Kubernetes Distribution Guide

This document captures information about using Helm in specific Kubernetes environments.

We are trying to add more details to this document. Please contribute via Pull Requests if you can.


Helm can be enabled in MicroK8s using the command: microk8s.enable helm


Helm is tested and known to work with minikube. It requires no additional configuration.

scripts/local-cluster and Hyperkube

Hyperkube configured via scripts/local-cluster.sh is known to work. For raw Hyperkube you may need to do some manual configuration.


Google’s GKE hosted Kubernetes platform enables RBAC by default. You will need to create a service account for tiller, and use the –service-account flag when initializing the helm server.

See Tiller and role-based access control for more information.


Helm works with Azure Kubernetes Service. If using an RBAC-enabled AKS cluster, you need a service account and role binding for the Tiller service.


Helm works with IBM Cloud Kubernetes Service. IKS cluster enables RBAC by default and this means you will need a service account and role binding for the Tiller service.

Ubuntu with ‘kubeadm’

Kubernetes bootstrapped with kubeadm is known to work on the following Linux distributions:

  • Arch Linux
  • Ubuntu 16.04
  • Fedora release 25

Some versions of Helm (v2.0.0-beta2) require you to export KUBECONFIG=/etc/kubernetes/admin.conf or create a ~/.kube/config.

Container Linux by CoreOS

Helm requires that kubelet have access to a copy of the socat program to proxy connections to the Tiller API. On Container Linux the Kubelet runs inside of a hyperkube container image that has socat. So, even though Container Linux doesn’t ship socat the container filesystem running kubelet does have socat. To learn more read the Kubelet Wrapper docs.
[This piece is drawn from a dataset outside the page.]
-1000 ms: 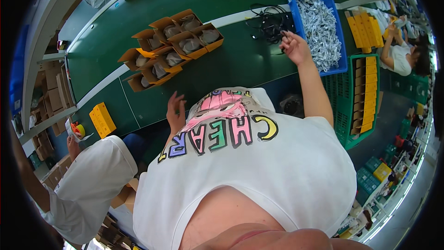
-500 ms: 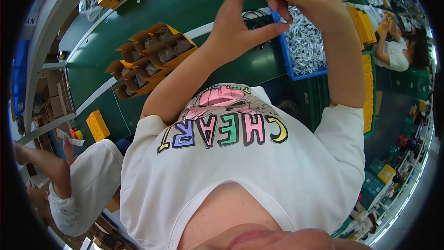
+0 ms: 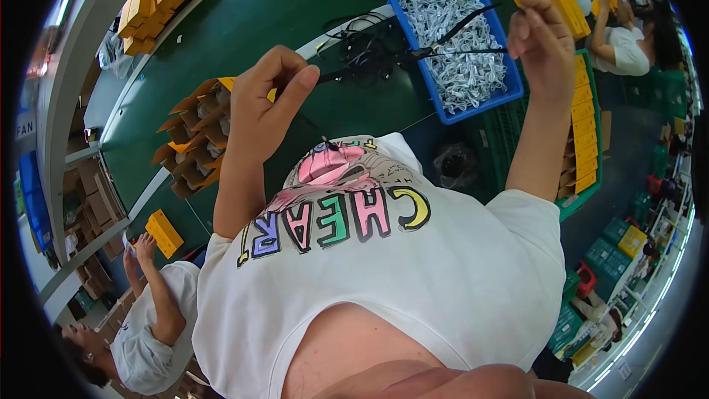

Helm works straightforward on OpenShift Online, OpenShift Dedicated, OpenShift Container Platform (version >= 3.6) or OpenShift Origin (version >= 3.6). To learn more read this blog post.


Helm Client and Helm Server (Tiller) are pre-installed with Platform9 Managed Kubernetes. Platform9 provides access to all official Helm charts through the App Catalog UI and native Kubernetes CLI. Additional repositories can be manually added. Further details are available in this Platform9 App Catalog article.


Helm (both client and server) has been tested and is working on Mesospheres DC/OS 1.11 Kubernetes platform, and requires no additional configuration.


Helm works in user clusters that are created by Kubermatic without caveats. Since seed cluster can be setup up in different ways Helm support depends on them.


Helm works in clusters that are set up by KubeOne without caveats.